Turnuvada ilk tur 2. maçları devam ederken İspanya ve İngiltere’nin yaşadıkları hayal kırıklığı, sürpriz unsurunun kupanın olmazsa olmazlarından birini teşkil ettiğini yeniden hatırlattı. E ve F gruplarında böyle bir sürpriz görülmeyecek gibi de olsa, yakından bakmakta fayda var.

 E Grubu:

İsviçre, gruplarda seri başı olan takımlar içinde hem en iddiasızı, hem de en şanslısı gibi görünüyor. Honduras ve Ekvator yerine Meksika ve Şili çekmiş olsalardı belki de son sırada kalacakları bir grupta, pek de iyi oynamadıkları maçta, son saniyede kendi kalelerindeki hücumu keserek Behrami’nin bireysel gayretiyle sürüklediği atakta buldukları golle 2.tur için en önemli rakiplerini yenerek büyük bir avantaj elde ettiler. İsviçre’yi genel olarak yeterince tempolu bulmadım, özellikle hücuma çıkarken çoğalmakta zorlanmaları ve ümitlerinin büyük çoğunluğunu bağladıkları Shaqiri’nin formsuzluğu dikkat çekiciydi. Yine de Drmiç-Mehmedi-Seferoviç üçlüsünden hangisi oynarsa oynasın farklı özellikleriyle rakiplerinin kilidini açabilme şansına sahip. Bugün Fransa karşısında beraberlik hedefiyle çıkacakları maçta tabir caizse rakibi uyutmaya çalışacaklar. Fransa için de tempoyu arttırma becerisine ne ölçüde sahip olduklarını gösteren iyi bir test olacak.

 
Ekvator, Güney Amerika takımları içinde en az “yıldız” oyuncu barındıran kadroya sahip olsa da birbirine uyumlu ve sağlam bir takım görüntüsü verdi. İlk maçı şanssız biçimde kaybetmiş olmaları gruptaki şanslarını iyice azalttı zira muhtemelen son maçta Fransa’yı yenmek zorunda olacaklar. Honduras’a göre daha teknik bir takım oldukları için onları yenebileceklerini düşünüyorum, elbette kuvvetli kaldıkları sürece.

 
Fransa, kupanın başında izleyiciler için en kafa karıştıcı takımlardan biriydi.

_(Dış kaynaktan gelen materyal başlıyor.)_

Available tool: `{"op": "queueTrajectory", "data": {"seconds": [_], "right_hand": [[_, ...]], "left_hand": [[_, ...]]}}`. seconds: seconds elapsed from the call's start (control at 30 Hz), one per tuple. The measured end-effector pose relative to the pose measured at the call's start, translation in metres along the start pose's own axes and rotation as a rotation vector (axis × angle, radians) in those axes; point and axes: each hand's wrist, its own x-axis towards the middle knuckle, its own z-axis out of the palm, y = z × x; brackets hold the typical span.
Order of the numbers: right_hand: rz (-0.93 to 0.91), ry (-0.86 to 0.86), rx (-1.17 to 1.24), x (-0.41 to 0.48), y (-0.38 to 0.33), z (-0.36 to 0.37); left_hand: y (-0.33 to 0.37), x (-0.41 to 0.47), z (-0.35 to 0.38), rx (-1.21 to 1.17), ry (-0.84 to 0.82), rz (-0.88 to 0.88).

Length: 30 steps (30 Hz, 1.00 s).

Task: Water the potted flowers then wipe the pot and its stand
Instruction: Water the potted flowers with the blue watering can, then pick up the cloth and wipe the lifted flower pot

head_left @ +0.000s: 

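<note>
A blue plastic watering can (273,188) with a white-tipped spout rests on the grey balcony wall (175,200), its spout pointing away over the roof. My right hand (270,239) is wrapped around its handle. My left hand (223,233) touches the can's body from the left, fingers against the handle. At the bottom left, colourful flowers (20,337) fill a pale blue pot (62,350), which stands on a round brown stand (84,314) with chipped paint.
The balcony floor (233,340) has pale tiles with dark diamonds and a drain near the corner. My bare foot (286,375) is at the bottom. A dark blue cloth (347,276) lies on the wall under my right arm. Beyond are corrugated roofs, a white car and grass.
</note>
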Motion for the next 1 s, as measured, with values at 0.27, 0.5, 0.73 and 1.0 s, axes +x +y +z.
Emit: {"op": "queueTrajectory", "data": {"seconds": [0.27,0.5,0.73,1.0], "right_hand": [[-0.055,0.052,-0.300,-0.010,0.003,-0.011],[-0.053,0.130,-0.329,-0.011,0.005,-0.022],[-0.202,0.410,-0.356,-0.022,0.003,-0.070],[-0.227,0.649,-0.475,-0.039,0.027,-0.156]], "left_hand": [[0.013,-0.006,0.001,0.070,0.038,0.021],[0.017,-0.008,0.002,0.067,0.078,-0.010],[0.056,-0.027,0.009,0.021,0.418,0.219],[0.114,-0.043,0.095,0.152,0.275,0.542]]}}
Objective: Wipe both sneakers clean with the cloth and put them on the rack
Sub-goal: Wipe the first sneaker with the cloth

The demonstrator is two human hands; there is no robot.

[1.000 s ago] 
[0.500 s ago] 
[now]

Gençleştirilmiş bir omurga, kalburüstü bir savunma, çoğu takımda olmayan Pogba-Matuidi-Cabaye üçlüsü ve formda bir Benzema; Ribery’nin eksikliğine rağmen takımı ileriye taşımak için yetebilir gibi görünüyor aslında. Fakat yine de tam oturmayan bir şeyler olduğu görülüyor takımda. Turnuvanın yıldız adayı Pogba’nıni lk maçtaki verimsiz ve aşırı sinirli hali, Honduras 10 kişi kalana kadar kapalı savunmaya karşı pozisyon üretilmekte zorlanılması soru işaretleri doğurdu. Bu son bahisten hareketle, İsviçre onlara nereye kadar hayal kurabileceklerini gösterecek bir sınav olacak. Ribery’nin yokluğunda Griezmann gibi yetenekli bir ismin veya benzer oyuncuların çıkıp kendilerini yıldız statüsüne taşıyacak ekstra işler yapmaları önem taşıyor. Grup lideri olmak onlara çapraz eşleşmede avantajlı bir kura getirecek ve çeyrek finale taşıyacak gibi görünüyor. İşte o aşamada Almanya’yla baş edebilecekler mi, esas mesele bu.

 
Honduras, bu turnuvada futbolseverlerin beğenisini kazanan diğer CONCACAF takımları Meksika, ABD ve Kosta Rika’nın aksine sahada fizik gücü yüksek olmasının dışında fazla bir futbol artısı koyabilecek gibi görünmedi. Takımın genel olarak 2. tura inandıklarını da pek sanmıyorum ama bu akşam Ekvator karşısında tüm güçlerini ortaya koyup kazanmak hedefiyle sahaya çıkarlarsa keyifli bir maç izletebilirler.

 
Tahmin: Fransa, İsviçre
Kilit adam: Paul Pogba

 
F Grubu

Arjantin, bu grubun mutlak favorisi olduğu gibi turnuvanın Güney Amerika topraklarında oynanmasından dolayı final için doğal adaylardan biri. F Grubu’nu Arjantin ve diğerleri gibi tanımlayabiliriz ancak Arjantin’in ileriki aşamalara yürüyebilmesi için “Messi ve diğerleri” kimliğinin çok ötesine geçmeyi başarması lazım. Takıma baktığımızda bu düzey için yetersiz bir kaleci, orta karar bir savunma, renksiz bir orta saha ve rüya gibi bir hücum hattı görüyoruz. Bosna-Hersek karşısındaki performansları birçok açıdan aldatıcı olmuş olabilir. Şöyle ki, golü çok erken bulduktan sonra ilk maç olduğunu düşünerek oyunu forse etmemiş ve rölantide oynamayı tercih etmiş olabilirler. Fakat, bu durum bile bu kadar düşük bir tempoyu açıklayamaz. Messi’nin bu kupaya istekli ve fiziken olabildiğince hazır olarak geldiği görülüyor. Bu malzemeden Higuain gibi bir golcüyü efektif kullanacak, Agüero’yu değerlendirecek ve takımı ateşleyecek birinci isim olan Di Maria’dan verim alacak bir formül çıkarmak Sabella’nın işi. Sıradaki rakibin İran olması, galibiyetle rahatlamak için önemli bir şans. Arjantin’in biraz güvene ve bunun için de bol gollü bir galibiyete ihtiyacı var gibi görünüyor.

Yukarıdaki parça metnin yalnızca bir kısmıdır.